Whether said ridiculousness is a cause for celebration or groans is a matter of personal taste. But the series —in transitioning from B-tier Point Break ripoff to globetrotting spy thriller —  has undeniably united the masses in the universal love of watching cars get mangled in increasingly physics-defying ways. It’s the movie series beloved by drunk uncles and Dame Helen Mirren alike, and few things have this much power to bring us together. 

The ninth film — which sees Diesel’s Dom confronted by long-lost brother John Cena and Charlize Theron’s bowl-cutted super hacker (or something) — comes with impossible hype as theaters reopen. Will returning character Han — long ago presumed dead — finally receive the justice fans crave? How to magnet cars even work? And will the Fam finally go to space?

Early reviews — some of which contain minor spoilers (which have themselves already been spoiled by the trailers) — point to an expectedly mixed bag full of the kind of thrills you expect from a series that previously saw Paul Walker drive off the Burj Khalifa and The Rock throw a missile at a nuclear sub. 

LA-based critic Courtney Howard said the Family’s most recent outing provides a solid dose of “car crunching mayhem,” with star Tyrese Gibson emerging as the MVP. 

Mike Reyes of CinemaBlend called it “pure bonkers adrenaline,” but also noted that the film answers some of the many, many, many outstanding questions from previous entries.
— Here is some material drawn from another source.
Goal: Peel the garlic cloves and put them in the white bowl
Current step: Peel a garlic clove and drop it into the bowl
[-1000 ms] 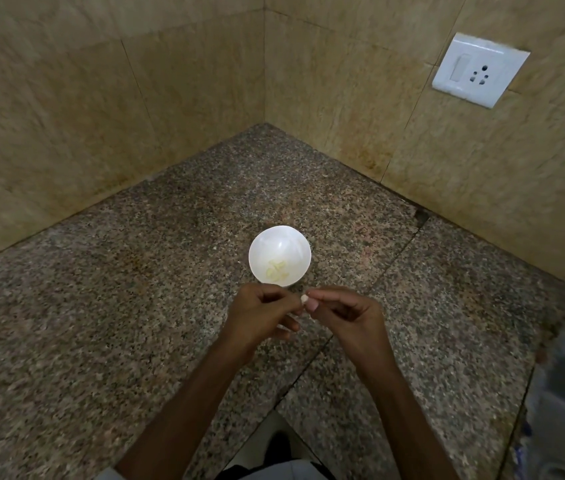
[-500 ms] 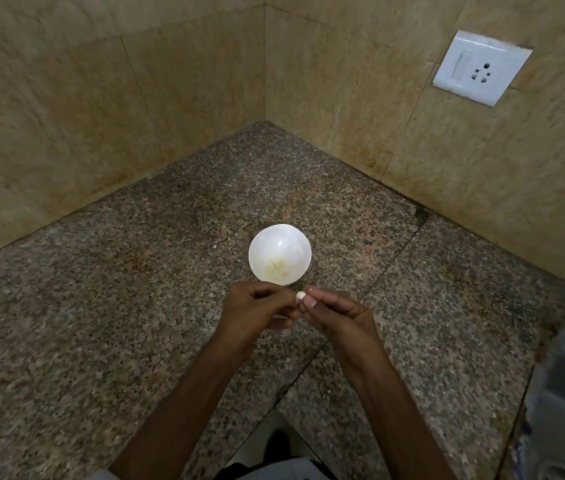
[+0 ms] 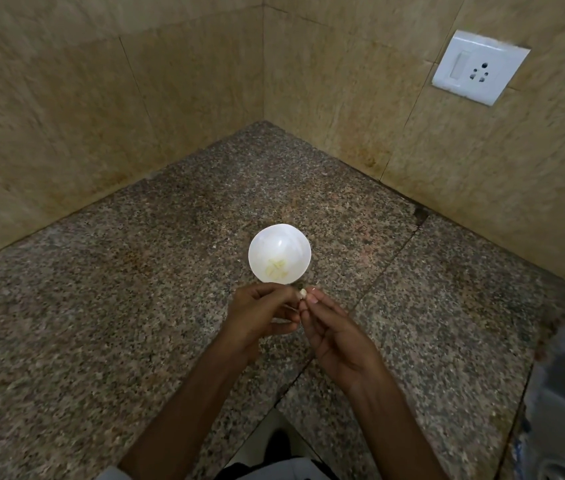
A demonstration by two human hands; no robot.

Even more surprisingly, he praised the film’s depth… something the franchise isn’t exactly known for.

Nerdist’s Lee Travis echoes the praise while offering up an answer to a question we’ve all prayed will be answered in the affirmative: Dame Helen Mirren finally drives.

Joel Meares of Rotten Tomatoes enjoyed the mix of old-school vibes with over-the-top madness, but suggested that the film’s treatment of Han's return could result in a mixed reaction.

The film found a detractor in John Defore, whose feature-length review for The Hollywood Reporter longed for a return to the days when the films were about fast cars instead of saving the world, saying “… in F9’s would-be showstoppers, the thrills are mostly AWOL or the feats are simply too idiotic to embrace, even guiltily.”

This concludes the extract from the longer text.